The silence in the small compartment was total, and Alicia's eyes were emerald ice.

"And here you were," she said. "You knew who that was down there, and you really are an 'expert' on the Rish. So you knew why she was down there, too. You must have been terrified."

"I don't -" Watts swallowed hard. "Why should I have been anything of the sort?" he demanded.

"Because you couldn't be certain. You couldn't know which of her senior line-daughters might have known, might have been captured and given up the information under interrogation. Not even a mysorthayak defense can be guaranteed to kill everyone involved, can it? But you had an answer for that, too, didn't you?"

She showed her teeth and flowed closer to his desk.

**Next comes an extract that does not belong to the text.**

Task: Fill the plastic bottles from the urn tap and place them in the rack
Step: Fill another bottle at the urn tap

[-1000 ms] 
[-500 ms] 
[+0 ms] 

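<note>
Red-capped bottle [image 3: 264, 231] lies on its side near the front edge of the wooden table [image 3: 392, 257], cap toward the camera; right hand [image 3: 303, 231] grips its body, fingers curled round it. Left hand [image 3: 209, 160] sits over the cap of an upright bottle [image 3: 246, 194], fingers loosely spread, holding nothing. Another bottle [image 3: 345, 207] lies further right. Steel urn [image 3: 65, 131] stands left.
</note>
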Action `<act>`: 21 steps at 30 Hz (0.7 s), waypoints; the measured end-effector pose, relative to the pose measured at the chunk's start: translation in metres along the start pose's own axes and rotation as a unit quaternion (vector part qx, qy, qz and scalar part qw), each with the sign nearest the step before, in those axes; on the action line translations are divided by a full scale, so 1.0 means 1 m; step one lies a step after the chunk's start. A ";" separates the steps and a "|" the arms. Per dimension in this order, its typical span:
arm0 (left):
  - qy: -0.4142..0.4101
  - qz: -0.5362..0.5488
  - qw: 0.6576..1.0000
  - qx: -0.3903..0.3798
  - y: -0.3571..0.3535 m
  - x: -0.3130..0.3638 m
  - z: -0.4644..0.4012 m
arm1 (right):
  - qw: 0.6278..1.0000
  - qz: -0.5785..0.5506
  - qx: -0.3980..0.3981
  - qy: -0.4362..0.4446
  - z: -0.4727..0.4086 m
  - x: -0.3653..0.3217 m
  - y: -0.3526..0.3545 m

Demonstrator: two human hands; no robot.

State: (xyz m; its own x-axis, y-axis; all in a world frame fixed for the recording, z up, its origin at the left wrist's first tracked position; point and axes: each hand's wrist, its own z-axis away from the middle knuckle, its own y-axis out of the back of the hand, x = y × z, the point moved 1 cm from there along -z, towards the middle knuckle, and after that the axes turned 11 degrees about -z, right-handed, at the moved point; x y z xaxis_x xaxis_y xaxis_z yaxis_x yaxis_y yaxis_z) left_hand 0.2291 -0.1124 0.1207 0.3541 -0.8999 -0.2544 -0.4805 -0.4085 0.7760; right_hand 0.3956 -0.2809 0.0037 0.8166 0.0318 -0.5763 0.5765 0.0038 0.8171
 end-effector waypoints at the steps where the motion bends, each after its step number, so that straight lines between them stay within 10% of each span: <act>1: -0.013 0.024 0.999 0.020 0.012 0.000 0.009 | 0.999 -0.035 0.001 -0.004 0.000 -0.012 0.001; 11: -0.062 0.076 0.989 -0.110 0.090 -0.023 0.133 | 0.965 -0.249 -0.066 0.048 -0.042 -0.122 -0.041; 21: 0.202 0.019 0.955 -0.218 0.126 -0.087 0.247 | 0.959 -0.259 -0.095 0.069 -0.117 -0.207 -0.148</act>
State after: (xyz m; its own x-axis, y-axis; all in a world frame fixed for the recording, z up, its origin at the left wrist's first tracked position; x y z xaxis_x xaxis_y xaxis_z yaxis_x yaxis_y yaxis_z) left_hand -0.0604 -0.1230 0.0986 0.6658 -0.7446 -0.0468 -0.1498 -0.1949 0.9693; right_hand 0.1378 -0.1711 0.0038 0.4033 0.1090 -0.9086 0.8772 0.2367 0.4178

"I checked, Wadislaw," she half-crooned. "You said Brigadier Sampson had instructed his fire support ships to begin planning for HVW strikes. But what you didn't say, when you were talking with Uncle Arthur and me, was that you were the one who suggested that option to the Brigadier in the first place."

"I … I … "

Watts shrank back in his chair.

"It would have worked, too, if not for my own little brainstorm," she told him, and her voice was completely calm now, almost conversational. "The HVW would have gone down, and every single Rish down there would have been dead, and so there wouldn't have been any prisoners, anyone to tell us which human intelligence specialist has been a double agent, working for the Sphere ever since his initial assignment to Rishatha Prime. Or to explain to us why that double agent's assignment to Fifth Battalion was the decisive factor in choosing Shallingsport and Charlie Company. Or to tell us how that double agent was supposed to control the operational briefing and make certain no one looked closely enough at Shallingsport to realize what we were actually walking into. Make certain we picked the right LZ for their ambush."

Wadislaw Watts looked into those frozen eyes and Death looked back at him.

He lunged forward, his right hand darting into the opened top drawer of his desk. His fingers closed on the butt of the CHK in it, and his eyes widened in astonishment and the beginning of hope as he actually got the drawer open, got the pistol out of it, while Alicia only watched.

But Alicia was riding the tick.

She watched him, watched his hand moving slowly, so slowly. She watched his hand start forward, watched it touch the pistol. She saw him pick it up, saw his thumb disengage the safety, and only then did she move.

Watts cried out in shock as her left hand flashed across the desk like a striking cobra. Its bladed edge slammed into his wrist in the fairche leagadh, the mallet's fall, of the deillseag тrd, and his cry of shock became a scream of pain as that wrist broke. The pistol went off, sending a three-shot burst into the top of his desk, and the recoil threw it from his suddenly strengthless grip.

The penetrators punched neat, splinter-feathered holes through the desk's heavy extruded plastic, and the thunder of the pistol's discharge was deafening, but Wadislaw Watts scarcely noticed. He was too busy screaming in terror as Alicia DeVries' right hand reached out and pulled him effortlessly across the desk towards her.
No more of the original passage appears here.